Джеймисон, вероятно, мог бы спасти Броновичу жизнь. Но он, ленивый негодяй, не оказал единственной простой услуги, о которой просил друг. Он отложил разговор с Блевинсом о Броновиче на более удобное время. Единственная проблема Броновича состояла в том, что этого времени у него не было.

Теперь Джеймисону предстояло искупить свою вину. Убить того, кто имел какое-то отношение к смерти Броновича. Попытаться уравнять счет. Так что все это богомерзкое дело сводилось к простой арифметической задачке. Равняются ли один Тед Батлер и один Джек Кейн одному Броновичу? Чего будет стоить в подобной сделке один Сакетт?

Этого он не знал, а на то, чтобы решить задачку, требовались время и дополнительное условие – бесценность Мелиссы. Он убьет столько людей, сколько потребуется, лишь бы освободить женщину, которую любит. В уравнении стоимости Мелиссы имелся знак бесконечности. Он уселся в машине, закрыл глаза и в сотый раз после ее ареста ФБР поклялся, что больше никогда уже не упустит возможности помочь ей. Не допустит, чтобы с ней случилось еще что-нибудь. Он пройдет весь путь и восполнит то, чего когда-то не сделал.
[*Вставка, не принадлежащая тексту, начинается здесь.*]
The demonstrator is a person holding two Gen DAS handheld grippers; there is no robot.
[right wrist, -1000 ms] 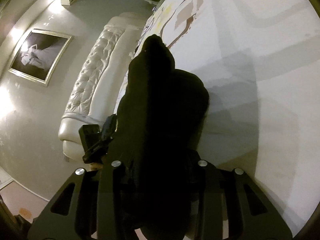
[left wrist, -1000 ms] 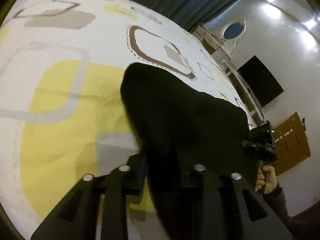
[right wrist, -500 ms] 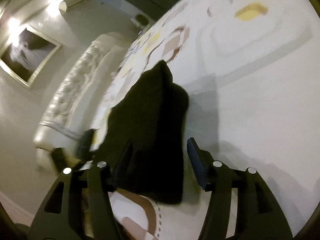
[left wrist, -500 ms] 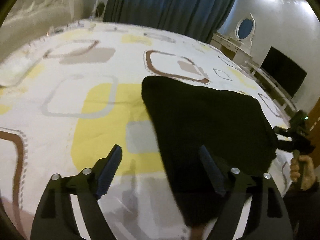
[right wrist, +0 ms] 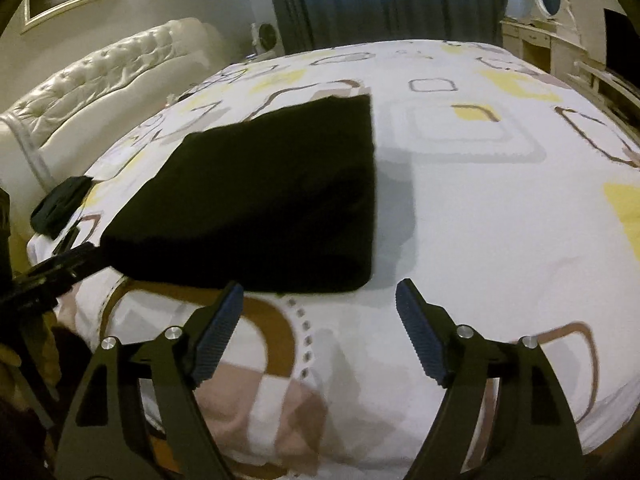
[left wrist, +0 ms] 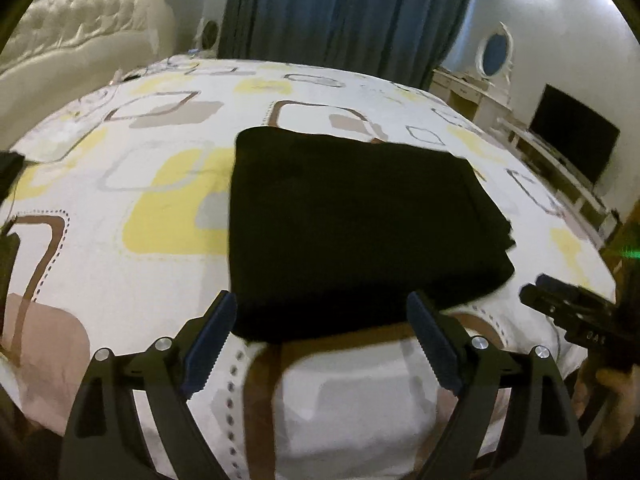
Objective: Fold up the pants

Такси наклонилось, поворачивая за угол так резко, что Джеймисона чуть не отбросило в другой конец сиденья. Он продолжал сидеть с закрытыми глазами и обнаружил, что смотрит на самого себя и видит подлинные причины того, что сейчас делает. Впервые в жизни он заглянул в ту часть своей души, которую всегда избегал исследовать – небольшая камера правды, грязная темница, где в абсолютно чистом, как у тибетского монаха, виде правила честность, соседствуя с камерой, в которой пребывал тот самый «неуправляемый псих». Дверь в это устрашающее помещение была помечена надписью: «А правда ли, что ты это делаешь исключительно ради нее?»

Он отвел взгляд от этого мрачного помещения, не желая даже заглянуть внутрь, и вдруг почувствовал страх. Великий страх. У него тряслись руки, а к горлу подкатил комок, но правда продолжала взывать к совести, с каждым разом все громче и громче, подобно песне сладкоголосой сирены, повторяя, что однажды ему придется понять истинные мотивы своего поведения. А почему не сегодня?